In a free and just society, individuals should not be pigeonholed into ‘official identities’ designed for the adminstrative convenience of the state. Notional national security should not be used to excuse attacks on personal security and liberty, and privacy need not be compromised - the rule of law already provides the means to intrude where absolutely (and demonstrably) necessary.

3. How does it build the institutions of social democracy, like social groups and collective and cooperative forms of ownership and control?

Handing control to citizens is relatively simple, e.g. when you identify yourself to one part of government, you could be given a ‘credential’ - a portable token that government and other organisations could trust. Digital certificates would work fine.

Not an ID card, no lifelong surveillance, and something that you can use or choose not to - but, so long as you can establish you are a citizen or are entitled to be treated as one, the onus would be on government to *prove* its need to discriminate before collecting any personally identifying information.

4. How much will it cost or raise and where will any cost come from?

Scrapping the National Identity Scheme would save at least tens of billions ove the next decade, and remove the serious economic down-drivers and long-term administrative bottlenecks that the current scheme would impose.

In addition, aggressively pursuing genuine data minimisation (collecting only what is absolutely necessary, deleting everything else as soon as possible) would not only save money it would tend to reduce risk of abuse, misuse and system failure/overload.

5. Which groups in the electorate are likely to support or oppose this measure? Is there any polling evidence you have on this?

Independent polls consistently show less than 50% support for ‘ID cards’, and strong (”I’d rather go to prison”) opposition growing to around 1 in 5 - the first actual ID cards haven’t even been introduced yet!

Related polls show 65% no longer trust the government with their personal data. Without trust, any identity system is bound to fail.

Opposition is across the political spectrum, and whenever a particular group is targeted (e.g. union members, students) serious opposition builds.

6. Is there a place or country where it’s worked? Please provide some information.

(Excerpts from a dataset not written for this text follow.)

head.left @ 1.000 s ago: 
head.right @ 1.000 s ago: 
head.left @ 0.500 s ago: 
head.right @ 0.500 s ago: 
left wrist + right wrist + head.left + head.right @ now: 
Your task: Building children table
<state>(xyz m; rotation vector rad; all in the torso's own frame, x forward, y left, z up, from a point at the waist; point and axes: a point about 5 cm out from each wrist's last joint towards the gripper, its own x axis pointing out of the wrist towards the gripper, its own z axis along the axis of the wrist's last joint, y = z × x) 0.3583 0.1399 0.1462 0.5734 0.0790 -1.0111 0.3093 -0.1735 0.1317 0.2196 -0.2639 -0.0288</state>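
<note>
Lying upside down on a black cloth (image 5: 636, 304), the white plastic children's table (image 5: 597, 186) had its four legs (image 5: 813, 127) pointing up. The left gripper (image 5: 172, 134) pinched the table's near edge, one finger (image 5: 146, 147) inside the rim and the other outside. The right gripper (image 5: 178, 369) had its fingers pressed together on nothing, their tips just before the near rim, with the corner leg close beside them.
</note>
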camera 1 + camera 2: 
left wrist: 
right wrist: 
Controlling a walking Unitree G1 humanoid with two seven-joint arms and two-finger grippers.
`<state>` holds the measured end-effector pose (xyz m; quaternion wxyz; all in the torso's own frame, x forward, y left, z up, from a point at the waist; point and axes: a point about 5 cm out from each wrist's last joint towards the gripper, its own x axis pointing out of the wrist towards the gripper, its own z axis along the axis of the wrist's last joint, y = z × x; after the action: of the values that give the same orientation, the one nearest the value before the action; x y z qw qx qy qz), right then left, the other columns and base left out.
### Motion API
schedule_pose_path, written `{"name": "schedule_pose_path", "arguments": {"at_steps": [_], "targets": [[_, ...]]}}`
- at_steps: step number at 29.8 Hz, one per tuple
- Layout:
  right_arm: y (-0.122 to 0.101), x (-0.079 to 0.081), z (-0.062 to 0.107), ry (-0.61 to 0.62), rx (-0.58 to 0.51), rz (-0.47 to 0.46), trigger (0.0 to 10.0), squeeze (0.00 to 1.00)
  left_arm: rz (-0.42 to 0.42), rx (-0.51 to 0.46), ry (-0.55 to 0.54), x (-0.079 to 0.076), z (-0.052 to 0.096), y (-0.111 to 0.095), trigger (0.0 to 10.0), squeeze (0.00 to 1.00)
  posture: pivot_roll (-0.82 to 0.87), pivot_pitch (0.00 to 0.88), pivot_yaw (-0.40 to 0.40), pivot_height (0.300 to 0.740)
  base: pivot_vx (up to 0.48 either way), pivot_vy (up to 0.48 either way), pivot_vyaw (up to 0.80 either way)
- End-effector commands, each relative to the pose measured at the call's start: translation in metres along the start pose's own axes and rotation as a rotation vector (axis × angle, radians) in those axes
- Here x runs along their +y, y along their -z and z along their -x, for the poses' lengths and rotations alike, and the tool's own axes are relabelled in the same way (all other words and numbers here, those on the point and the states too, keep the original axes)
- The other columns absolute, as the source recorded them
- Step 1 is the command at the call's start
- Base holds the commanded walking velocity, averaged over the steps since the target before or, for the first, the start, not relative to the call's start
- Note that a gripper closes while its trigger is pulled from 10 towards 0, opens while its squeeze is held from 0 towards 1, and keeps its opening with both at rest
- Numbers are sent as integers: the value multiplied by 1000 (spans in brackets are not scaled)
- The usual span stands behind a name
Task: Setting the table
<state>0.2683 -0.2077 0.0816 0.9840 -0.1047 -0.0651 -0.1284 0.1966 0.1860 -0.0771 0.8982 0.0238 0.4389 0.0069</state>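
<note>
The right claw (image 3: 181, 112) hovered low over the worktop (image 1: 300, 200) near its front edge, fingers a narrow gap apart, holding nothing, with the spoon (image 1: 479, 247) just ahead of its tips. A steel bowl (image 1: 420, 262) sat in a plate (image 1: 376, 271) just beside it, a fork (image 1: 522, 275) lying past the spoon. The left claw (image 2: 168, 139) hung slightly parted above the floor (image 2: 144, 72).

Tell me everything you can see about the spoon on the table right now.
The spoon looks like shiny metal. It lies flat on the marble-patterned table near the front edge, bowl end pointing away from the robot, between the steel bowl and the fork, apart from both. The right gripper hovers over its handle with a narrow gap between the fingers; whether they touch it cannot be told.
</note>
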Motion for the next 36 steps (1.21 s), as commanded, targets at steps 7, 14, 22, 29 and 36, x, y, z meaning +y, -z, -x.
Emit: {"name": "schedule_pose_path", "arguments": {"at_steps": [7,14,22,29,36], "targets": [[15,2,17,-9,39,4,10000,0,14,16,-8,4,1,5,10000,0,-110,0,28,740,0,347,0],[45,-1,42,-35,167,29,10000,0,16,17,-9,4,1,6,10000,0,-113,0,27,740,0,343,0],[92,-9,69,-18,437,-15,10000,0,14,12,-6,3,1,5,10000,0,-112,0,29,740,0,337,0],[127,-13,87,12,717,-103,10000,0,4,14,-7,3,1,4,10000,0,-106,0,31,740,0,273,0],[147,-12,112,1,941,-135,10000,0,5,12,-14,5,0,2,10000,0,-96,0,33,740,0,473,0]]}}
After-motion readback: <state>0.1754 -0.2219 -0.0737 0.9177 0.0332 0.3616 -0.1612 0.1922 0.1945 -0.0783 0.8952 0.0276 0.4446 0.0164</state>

In countries which have them, ID cards have not prevented terrorism. They do not stop illegal immigration or the black market, nor do they prevent fraud (though NO2ID’s other suggestion, ‘credit freezes’ demonstrably does).

Adding in another layer of centralised (Home Office-controlled!) bureaucracy is the thing least likely to lead to efficiencies in the delivery of public services.

ID can - and has - led to increased discrimination, social exclusion and division and (in extreme cases) the deliberate targeting of vulnerable or disliked groups.

7. What are the three main arguments in favour/against it?

I genuinely cannot think of a single useful purpose for the National Identity Scheme as currently proposed, other than maybe lining the pockets of the big consultancies that win the contracts. For politicians it’s a way of appearing tough on complex social problems, without actually doing anything about them. And for the bureaucrats, as ever, it’s all about control.

Scrapping them would save billions, preserve privacy and autonomy - and send a strong message that we value our liberty more than simplistic, technocratic ’solutions in search of a problem’.